Problem description: Each line below should be retyped exactly, with no pictures.

● ● ● ● ● ● ●

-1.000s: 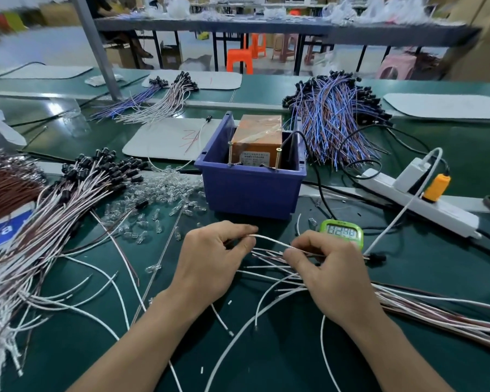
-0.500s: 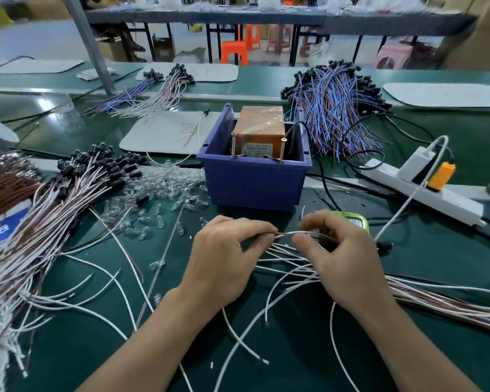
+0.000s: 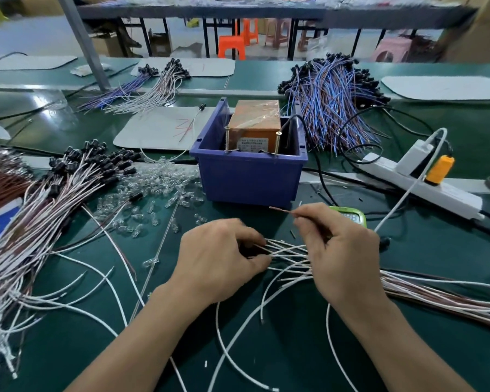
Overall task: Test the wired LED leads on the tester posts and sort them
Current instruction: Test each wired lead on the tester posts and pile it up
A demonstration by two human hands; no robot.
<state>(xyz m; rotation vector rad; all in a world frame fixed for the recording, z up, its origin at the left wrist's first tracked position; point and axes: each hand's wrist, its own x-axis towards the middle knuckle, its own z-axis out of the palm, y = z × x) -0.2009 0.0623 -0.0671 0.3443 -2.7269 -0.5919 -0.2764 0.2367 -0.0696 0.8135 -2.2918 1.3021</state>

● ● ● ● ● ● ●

Answer for this exercise:
-1.000s: 
-0.500s: 
+0.000s: 
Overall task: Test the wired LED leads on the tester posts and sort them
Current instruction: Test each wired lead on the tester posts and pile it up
A demonstration by two human hands; no robot.
<state>(xyz m; rotation vector rad; all in a world frame fixed for the recording, z up, its origin at the left wrist's first tracked position; point and axes: each hand's wrist, its own x-axis towards the middle knuckle, its own z-axis out of the palm, y = z × x) -0.2009 0.0623 -0.0671 0.3443 -2.7269 -0.5919 -0.2764 0.2367 -0.0696 0.8135 -2.2918 1.3021</state>

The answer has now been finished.